Of course, some people will be unhappy no matter what you do. The point is to ensure that potential clients checking your reviews are impressed by how you handled the problem. This is why responding promptly should never be an excuse to rush your responses. Consider having someone else read through your response to be sure that your intended tone is coming through.
You need to remain positive even with people who have unwarranted objections to clinic policy. For example, if someone doesn’t like your cancellation policy and has decided to get rudely vocal about it, that is not an excuse to get personal with them. Stick to the facts. Indicate what your policy is, and where it can be found. (List each place that you mention it on your website, as well as whether it is stated on your voicemail or in your appointment related notifications.) If your overall review history is good, and you can be seen to accept and take responsibility for your mistakes when someone has a justifiable complaint, potential clients are much more likely to give you the benefit of the doubt when it comes to reviews from people who are being obviously irrational.
While clients don’t expect you to be formal on social media, they do expect that as a healthcare professional, you will take the time to ensure that any information you share on your clinic page is reliable. Posting false or misleading information damages your credibility as a practitioner even if clients trust that you believed it to be true. Being fooled by something a client can debunk with a quick google search won’t reflect well on you as a professional. When you find an interesting article, consider saving it for later review if you can’t do a quick fact-check on the information right away.
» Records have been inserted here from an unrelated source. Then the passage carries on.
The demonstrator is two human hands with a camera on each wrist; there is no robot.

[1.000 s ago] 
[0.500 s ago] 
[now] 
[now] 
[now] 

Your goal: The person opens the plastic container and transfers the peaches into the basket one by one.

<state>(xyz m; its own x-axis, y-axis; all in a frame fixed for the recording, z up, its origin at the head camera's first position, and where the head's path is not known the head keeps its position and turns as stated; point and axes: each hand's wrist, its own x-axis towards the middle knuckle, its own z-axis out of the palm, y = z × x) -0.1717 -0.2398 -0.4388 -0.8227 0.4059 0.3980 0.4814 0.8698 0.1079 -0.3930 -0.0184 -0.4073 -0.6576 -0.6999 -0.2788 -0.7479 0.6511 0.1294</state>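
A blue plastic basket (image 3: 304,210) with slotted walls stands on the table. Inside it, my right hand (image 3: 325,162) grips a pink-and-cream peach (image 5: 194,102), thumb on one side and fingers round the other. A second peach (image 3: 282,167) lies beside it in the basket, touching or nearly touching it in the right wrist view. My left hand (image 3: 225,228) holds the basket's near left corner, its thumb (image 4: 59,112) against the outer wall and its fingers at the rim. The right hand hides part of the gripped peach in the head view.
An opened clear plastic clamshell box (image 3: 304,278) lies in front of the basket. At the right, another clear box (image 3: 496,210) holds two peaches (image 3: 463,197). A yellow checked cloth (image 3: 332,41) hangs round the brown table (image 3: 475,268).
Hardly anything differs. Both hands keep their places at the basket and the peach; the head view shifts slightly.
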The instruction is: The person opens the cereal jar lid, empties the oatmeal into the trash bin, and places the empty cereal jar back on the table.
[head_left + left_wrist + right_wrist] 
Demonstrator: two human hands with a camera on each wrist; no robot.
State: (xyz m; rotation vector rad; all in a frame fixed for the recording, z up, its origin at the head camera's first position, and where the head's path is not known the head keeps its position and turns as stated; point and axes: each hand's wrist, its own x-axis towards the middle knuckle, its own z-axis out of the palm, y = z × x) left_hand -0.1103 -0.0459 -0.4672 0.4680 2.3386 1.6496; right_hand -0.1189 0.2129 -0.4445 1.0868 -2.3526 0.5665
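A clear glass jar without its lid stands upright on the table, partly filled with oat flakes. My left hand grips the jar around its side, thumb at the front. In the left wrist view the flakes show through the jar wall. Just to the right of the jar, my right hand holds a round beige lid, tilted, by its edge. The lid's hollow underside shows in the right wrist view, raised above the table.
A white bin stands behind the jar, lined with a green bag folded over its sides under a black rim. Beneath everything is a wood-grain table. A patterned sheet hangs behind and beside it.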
Remember that as a healthcare professional it is also important to never, ever communicate sensitive client information over social media – even if you are communicating directly with a client. These platforms are designed for public conversations, and even their direct messaging functions are unlikely to be fully secure. If you need to discuss anything related to a client treatment or booking, stick to traditional direct communication methods such as phone or in-person communication. Even if you manage to escape any legal consequences, when it comes to bad reviews, a breach of privacy is much less likely to be overlooked than someone complaining that you didn’t return their voicemail messages.
Consider that if you want to reap the rewards of being on social media, you must first accept the time and effort involved in building a great social presence. Avoiding these issues may not be rocket science, but you can go down in flames if you fail to take what you are doing seriously. If you learn only one thing today, it should be to always treat your clinic’s social media account with the same respect you do your clients.